Werbung

Die nächste spektakuläre Handball-Wende

Die nächste spektakuläre Handball-Wende
Die nächste spektakuläre Handball-Wende

Das verrückte Meisterrennen der Handball-Bundesliga hat die nächste spektakuläre Wende erlebt!

Am Donnerstagabend sind die Rhein-Neckar Löwen mit Jungstar Juri Knorr ebenso auf die Nase gefallen wie Meister SC Magdeburg - die von Magdeburg vor der Länderspielpause noch böse demontierten Füchse Berlin sind dafür wieder obenauf.

Löwen und Magdeburg patzen - Füchse Berlin wieder obenauf

Die Löwen verloren klar beim SC DHfK Leipzig mit 37:29 (19:13) und damit auch die Tabellenführung. Auch Magdeburg verlor überraschend 31:34 (14:17) bei der TSV Hannover-Burgdorf.

Die Füchse Berlin nutzten den Löwen-Ausrutscher beim 38:33 (22:16) gegen Aufsteiger VfL Gummersbach zur Rückeroberung der Tabelle und sind der große Gewinner des Donnerstagabends.

„Es war ein top Spieltag für uns. Es freut uns natürlich, wenn die anderen Punkte liegen lassen.
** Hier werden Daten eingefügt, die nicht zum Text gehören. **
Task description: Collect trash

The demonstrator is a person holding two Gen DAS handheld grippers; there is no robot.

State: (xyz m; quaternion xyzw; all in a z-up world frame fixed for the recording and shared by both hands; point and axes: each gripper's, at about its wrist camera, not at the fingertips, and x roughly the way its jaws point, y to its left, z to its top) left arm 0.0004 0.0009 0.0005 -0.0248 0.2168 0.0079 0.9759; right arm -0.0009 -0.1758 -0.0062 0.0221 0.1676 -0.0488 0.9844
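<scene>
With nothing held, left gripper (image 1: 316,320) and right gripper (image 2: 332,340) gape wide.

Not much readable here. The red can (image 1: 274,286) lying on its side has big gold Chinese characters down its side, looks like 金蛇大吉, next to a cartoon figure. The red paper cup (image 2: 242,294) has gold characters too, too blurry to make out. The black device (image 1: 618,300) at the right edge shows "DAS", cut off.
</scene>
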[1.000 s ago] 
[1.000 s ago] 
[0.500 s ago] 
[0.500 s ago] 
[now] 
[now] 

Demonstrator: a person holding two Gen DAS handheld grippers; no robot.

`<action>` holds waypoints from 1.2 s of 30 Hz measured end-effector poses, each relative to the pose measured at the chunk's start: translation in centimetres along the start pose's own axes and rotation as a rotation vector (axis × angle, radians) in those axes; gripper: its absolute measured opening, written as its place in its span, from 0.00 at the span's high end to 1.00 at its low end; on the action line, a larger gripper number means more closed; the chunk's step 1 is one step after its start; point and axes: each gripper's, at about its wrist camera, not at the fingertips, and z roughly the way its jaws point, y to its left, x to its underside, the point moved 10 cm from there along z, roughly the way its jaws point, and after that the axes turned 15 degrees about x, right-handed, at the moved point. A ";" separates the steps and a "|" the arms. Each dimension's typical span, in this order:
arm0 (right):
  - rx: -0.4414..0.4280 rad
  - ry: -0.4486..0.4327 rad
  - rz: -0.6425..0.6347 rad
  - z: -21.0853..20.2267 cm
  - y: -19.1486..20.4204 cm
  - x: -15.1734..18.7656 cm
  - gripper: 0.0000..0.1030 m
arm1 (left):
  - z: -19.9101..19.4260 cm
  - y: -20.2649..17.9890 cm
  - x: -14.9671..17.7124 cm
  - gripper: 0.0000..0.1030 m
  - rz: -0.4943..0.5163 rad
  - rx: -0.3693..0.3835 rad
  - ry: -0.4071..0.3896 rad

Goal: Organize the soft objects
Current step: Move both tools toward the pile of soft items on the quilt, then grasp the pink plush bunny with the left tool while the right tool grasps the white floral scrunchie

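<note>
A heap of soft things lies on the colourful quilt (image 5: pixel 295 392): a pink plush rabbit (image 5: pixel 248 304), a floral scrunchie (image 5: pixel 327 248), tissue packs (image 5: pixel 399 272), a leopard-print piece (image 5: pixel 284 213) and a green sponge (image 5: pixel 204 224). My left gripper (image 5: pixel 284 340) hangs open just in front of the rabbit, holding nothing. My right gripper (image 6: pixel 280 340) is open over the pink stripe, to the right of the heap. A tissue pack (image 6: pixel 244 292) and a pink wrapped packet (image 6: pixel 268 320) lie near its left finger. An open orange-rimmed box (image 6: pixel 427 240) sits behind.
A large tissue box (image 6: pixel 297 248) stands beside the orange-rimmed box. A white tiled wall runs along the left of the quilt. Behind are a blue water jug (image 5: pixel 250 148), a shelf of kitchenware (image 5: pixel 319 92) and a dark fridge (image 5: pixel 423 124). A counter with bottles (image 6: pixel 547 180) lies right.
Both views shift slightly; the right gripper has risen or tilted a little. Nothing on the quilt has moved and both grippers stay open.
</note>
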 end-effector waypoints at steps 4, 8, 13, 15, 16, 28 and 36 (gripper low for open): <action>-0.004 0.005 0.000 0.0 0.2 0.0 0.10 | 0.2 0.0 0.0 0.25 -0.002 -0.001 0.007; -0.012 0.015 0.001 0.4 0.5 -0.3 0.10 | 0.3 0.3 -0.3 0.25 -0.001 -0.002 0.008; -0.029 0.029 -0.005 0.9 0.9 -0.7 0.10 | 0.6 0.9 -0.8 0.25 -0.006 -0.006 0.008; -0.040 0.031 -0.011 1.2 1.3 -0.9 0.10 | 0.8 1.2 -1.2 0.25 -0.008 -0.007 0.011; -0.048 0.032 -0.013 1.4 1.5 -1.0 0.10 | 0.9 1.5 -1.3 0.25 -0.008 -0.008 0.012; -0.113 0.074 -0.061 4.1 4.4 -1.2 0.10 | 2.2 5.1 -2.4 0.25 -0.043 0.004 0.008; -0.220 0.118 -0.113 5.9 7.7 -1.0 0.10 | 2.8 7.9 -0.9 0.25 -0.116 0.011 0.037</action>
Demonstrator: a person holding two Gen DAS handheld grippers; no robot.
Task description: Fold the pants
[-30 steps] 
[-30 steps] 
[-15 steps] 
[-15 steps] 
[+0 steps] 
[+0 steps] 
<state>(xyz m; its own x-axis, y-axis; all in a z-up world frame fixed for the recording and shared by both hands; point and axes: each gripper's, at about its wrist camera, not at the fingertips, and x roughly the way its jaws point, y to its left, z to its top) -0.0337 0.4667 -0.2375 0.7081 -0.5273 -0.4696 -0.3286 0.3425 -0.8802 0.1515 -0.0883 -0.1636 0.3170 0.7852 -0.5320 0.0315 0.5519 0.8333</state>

Aber sind noch viele Spiele zu spielen“, sagte Füchse-Coach Jaron Siewert am Sky-Mikrofon. Der nach der Verletzung von Altmeister Hans Lindberg verpflichtete Routinier Robert Weber war mit sieben Toren bester Werfer der Berliner.

Favoritenschreck Leipzig steigert sich in einen Rausch

Leipzig, das in den vergangenen beiden Bundesliga-Partien bereits den THW Kiel (34:31) und die Magdeburger (33:32) geschlagen hatte, spielte sich gegen die Löwen phasenweise in einen Rausch. Die bebende Halle mit 5466 Zuschauerinnen und Zuschauern tat ihr Übriges.

Viggo Kristjansson war nach 60 Minuten mit elf Toren der beste Werfer der Gastgeber, die weiter eine makellose Bilanz in diesem Jahr vorweisen können. Eine überragende Paradenshow lieferte Torwart Kristian Saeveraas, der allein in Halbzeit 1 zehn Treffer verhinderte.

Den neben sich stehenden Löwen halfen auch elf Treffer von Nationalspieler Juri Knorr nicht, um die erste Niederlage nach wettbewerbsübergreifend zehn Siegen in Serie zu verhindern. „Leipzig war uns in allen Belangen überlegen“, erkannte Nationalspieler Patrick Groetzki an.

Magdeburg-Coach: „Das tut weh“

Während die Füchse gegen Gummersbach von Beginn an keine Zweifel am Erfolg aufkommen ließen, hatte Magdeburg große Probleme: Der SCM rannte durchgehend einem Rückstand hinterher und konnte diesen auch in einer engen Schlussphase nicht mehr aufholen.

„Der Aufprall ist schon hart“, zeigte sich Magdeburg-Coach Bennet Wiegert frustriert: „Wenn man die ganz großen Ziele erreichen will, sollte man solche Niederlagen vermeiden. Das tut schon weh.“

Die Magdeburger (33:9 Punkte) haben noch zwei Spiele in der Hinterhand. Die Füchse stehen nun bei 39:7 Zählern unmittelbar vor den Löwen (37:9).

Im Abstiegskampf holte außerdem der TVB Stuttgart einen enorm wichtigen Sieg und verschärfte die Lage des Vorletzten TSV GWD Minden. Die Schwaben gewannen im direkten Duell 29:23 (14:12). Die Mindener drohen nach der siebten Niederlage in Folge den Anschluss an die Nicht-Abstiegsplätze zu verlieren.